The continuing trend of government investment in mitigation – the US Department of Energy is providing 12 million dollars in funding to six university teams to develop defense and mitigation tools for the US energy systems to defend against cyber attacks.   

Finally, a fascinating profile of Bob Lord by NextGov, who is a new senior advisor at CISA after stints at Yahoo, Twitter, and the DNC.     Here’s what got my attention: He’s quote as “something of a digital Marie Kondo— the Japanese tidying expert—decluttering the DNC’s networks, excising old software and canceling extraneous vendor contracts.”

Why do we care?

That comparison to Marie Kondo particularly struck me.  Is a minimalist approach… optimal?   How much so?     How many services firms take this approach – that less is more?

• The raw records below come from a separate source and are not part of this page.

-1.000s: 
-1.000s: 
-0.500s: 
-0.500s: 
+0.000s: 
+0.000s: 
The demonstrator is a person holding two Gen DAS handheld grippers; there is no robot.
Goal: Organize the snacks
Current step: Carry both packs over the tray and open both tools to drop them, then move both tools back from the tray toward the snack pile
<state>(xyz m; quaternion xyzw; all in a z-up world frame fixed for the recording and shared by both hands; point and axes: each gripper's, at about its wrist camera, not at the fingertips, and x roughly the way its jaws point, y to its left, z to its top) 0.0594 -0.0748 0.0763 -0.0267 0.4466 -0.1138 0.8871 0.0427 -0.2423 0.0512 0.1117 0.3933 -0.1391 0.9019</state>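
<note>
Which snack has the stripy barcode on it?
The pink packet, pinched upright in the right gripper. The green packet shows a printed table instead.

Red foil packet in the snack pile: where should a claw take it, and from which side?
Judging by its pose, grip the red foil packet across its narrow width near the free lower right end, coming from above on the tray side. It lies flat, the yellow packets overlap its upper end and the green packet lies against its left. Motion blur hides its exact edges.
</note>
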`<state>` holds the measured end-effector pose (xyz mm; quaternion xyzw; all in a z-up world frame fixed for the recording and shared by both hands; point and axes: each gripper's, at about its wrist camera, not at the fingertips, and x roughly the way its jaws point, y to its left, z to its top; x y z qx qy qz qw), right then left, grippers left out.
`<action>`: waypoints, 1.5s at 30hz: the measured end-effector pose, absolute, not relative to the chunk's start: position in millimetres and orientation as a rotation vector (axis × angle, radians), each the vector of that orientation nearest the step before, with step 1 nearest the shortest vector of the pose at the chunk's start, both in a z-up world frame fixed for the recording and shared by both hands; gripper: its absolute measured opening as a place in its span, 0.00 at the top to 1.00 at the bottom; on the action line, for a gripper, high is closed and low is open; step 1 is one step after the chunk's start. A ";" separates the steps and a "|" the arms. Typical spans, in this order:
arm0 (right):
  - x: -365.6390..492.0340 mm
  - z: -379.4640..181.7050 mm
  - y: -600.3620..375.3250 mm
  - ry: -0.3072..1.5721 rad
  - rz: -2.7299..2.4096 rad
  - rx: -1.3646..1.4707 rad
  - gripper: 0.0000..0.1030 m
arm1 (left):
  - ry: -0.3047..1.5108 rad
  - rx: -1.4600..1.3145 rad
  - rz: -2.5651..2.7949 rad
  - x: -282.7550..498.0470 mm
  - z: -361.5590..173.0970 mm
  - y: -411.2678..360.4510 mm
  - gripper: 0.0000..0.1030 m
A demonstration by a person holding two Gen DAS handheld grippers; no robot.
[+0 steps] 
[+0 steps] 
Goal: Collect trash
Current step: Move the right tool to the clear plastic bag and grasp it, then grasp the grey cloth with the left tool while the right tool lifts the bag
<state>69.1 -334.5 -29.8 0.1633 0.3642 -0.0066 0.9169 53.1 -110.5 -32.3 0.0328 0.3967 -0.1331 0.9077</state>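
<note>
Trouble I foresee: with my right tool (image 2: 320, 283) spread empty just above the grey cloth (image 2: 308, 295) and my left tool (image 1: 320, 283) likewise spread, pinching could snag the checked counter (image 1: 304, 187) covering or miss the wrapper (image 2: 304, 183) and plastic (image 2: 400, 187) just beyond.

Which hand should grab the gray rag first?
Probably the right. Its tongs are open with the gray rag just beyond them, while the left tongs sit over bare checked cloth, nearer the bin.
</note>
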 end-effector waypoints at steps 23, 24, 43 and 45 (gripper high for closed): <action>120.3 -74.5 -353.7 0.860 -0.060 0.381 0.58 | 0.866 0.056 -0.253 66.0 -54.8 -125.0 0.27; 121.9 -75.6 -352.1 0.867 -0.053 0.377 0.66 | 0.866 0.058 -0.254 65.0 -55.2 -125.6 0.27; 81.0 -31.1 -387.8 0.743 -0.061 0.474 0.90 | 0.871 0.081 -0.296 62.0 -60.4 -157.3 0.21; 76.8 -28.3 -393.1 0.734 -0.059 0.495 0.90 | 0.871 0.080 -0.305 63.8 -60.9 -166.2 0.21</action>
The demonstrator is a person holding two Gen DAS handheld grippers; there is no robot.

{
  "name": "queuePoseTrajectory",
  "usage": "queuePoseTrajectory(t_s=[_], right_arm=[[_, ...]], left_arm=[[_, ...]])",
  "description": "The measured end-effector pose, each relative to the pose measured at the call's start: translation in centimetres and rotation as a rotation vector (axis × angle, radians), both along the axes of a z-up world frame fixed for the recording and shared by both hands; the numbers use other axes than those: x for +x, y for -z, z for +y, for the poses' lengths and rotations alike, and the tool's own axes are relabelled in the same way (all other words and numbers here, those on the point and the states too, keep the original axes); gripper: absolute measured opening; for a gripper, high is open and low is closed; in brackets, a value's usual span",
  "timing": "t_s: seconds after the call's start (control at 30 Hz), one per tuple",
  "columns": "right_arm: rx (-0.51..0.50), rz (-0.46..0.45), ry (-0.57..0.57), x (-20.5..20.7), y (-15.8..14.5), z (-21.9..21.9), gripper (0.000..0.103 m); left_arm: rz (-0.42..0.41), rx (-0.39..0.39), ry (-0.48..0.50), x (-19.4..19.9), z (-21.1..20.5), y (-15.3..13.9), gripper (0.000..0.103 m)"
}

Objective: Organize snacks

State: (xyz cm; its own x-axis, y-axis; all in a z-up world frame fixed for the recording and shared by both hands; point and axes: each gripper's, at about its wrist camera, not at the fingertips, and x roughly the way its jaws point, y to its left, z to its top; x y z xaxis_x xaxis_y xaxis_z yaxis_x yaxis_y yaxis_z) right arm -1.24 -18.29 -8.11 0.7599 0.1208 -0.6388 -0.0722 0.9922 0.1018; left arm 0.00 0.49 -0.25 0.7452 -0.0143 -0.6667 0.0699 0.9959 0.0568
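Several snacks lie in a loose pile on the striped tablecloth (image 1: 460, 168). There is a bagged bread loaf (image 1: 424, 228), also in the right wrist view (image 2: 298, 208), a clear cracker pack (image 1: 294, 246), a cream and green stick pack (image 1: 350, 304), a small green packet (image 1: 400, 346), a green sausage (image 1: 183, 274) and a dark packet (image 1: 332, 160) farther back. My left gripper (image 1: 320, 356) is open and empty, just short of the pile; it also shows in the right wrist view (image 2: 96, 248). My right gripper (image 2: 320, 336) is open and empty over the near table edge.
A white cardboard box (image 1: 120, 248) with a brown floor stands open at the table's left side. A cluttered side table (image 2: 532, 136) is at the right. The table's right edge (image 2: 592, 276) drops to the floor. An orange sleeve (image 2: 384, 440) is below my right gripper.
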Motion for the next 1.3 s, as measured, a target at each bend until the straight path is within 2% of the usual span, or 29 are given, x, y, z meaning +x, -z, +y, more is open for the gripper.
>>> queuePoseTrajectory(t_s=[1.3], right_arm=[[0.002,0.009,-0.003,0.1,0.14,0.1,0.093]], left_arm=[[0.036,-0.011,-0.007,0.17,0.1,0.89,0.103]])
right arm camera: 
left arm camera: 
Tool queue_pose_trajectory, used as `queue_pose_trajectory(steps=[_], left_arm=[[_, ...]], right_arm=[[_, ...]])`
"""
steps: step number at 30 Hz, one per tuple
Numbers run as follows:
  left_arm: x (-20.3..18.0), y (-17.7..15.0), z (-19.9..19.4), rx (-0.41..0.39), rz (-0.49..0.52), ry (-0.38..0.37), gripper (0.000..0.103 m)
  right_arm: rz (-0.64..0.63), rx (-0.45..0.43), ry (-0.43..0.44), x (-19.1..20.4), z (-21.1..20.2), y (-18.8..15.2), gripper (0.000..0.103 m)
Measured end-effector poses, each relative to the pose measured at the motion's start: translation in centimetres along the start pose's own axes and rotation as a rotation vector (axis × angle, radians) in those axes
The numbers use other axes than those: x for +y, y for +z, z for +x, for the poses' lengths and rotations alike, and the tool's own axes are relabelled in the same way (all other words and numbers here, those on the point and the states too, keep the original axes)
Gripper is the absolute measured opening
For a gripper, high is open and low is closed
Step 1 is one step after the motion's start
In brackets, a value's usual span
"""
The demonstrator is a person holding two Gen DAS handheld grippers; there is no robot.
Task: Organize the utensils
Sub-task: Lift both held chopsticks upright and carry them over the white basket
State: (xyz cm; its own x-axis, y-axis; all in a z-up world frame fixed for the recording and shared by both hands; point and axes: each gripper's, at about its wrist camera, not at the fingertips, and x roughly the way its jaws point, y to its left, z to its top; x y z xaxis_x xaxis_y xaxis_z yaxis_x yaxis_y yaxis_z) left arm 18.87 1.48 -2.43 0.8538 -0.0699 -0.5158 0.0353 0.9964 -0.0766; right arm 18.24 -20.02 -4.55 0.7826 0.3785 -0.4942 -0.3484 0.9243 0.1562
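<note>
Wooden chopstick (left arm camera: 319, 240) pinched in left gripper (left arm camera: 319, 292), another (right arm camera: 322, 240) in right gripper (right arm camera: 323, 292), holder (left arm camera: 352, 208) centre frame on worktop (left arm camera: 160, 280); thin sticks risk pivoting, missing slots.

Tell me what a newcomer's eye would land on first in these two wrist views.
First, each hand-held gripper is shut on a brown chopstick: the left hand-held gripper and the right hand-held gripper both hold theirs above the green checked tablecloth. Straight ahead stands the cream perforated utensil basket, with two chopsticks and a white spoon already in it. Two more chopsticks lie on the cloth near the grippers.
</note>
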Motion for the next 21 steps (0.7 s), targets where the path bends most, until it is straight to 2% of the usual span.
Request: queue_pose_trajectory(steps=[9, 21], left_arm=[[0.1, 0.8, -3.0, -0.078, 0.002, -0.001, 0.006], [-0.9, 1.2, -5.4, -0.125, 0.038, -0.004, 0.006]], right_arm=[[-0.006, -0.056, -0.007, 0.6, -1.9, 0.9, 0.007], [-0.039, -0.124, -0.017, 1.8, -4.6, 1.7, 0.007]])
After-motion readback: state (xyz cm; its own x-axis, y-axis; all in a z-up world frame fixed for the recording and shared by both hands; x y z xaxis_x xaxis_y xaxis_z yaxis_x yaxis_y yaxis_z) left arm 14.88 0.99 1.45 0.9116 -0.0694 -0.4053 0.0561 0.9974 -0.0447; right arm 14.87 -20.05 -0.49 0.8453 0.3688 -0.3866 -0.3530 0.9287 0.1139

The other highlight for me today was attackability.  Consider many of the multi-tenant tools used by IT services companies now – just like Jamf and PingFederate, they are highly attackable and remain tempting targets.      

Now combine the two – is less… more?   Can you serve your customers better with a lot fewer tools?       To really bend your mind today, consider the previous story – could you do that with more humans to ease your dependency on expensive ones?     

It feels like a lot of assumptions worth questioning today.